TASK STATEMENT –
Reproduce all of the data below without alteration; exclude every picture.

DATA SHOWN –
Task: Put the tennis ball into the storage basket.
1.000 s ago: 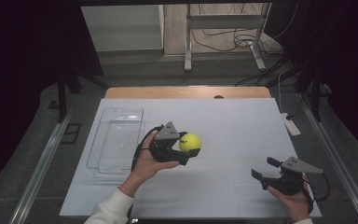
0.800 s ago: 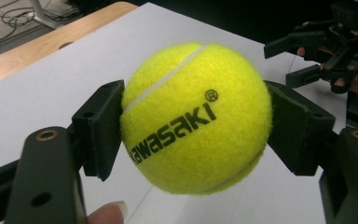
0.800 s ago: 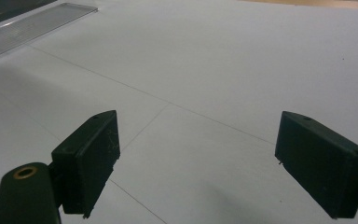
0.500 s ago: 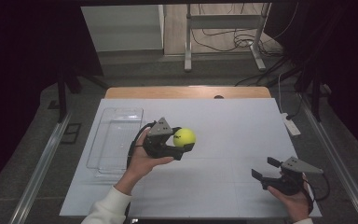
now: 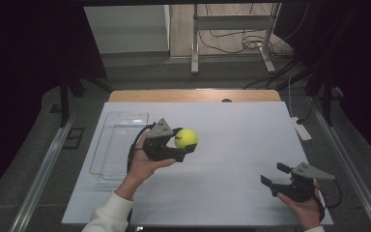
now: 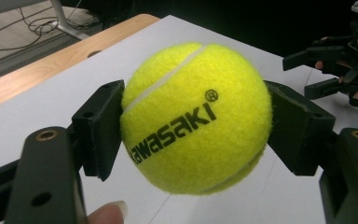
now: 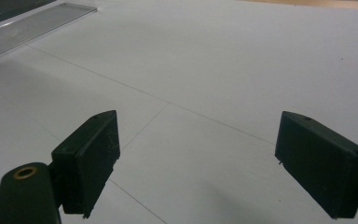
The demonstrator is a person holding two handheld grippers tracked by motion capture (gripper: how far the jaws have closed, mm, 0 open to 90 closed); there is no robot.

SOLUTION BELOW –
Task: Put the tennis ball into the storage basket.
1.000 s ago: 
0.800 s ago: 
0.800 s ago: 
0.500 s ago: 
now: 
now: 
now: 
The demonstrator is a person holding two handheld grippers tracked by motion capture (gripper: how far the jaws have closed, mm, 0 open to 90 closed); there is no robot.

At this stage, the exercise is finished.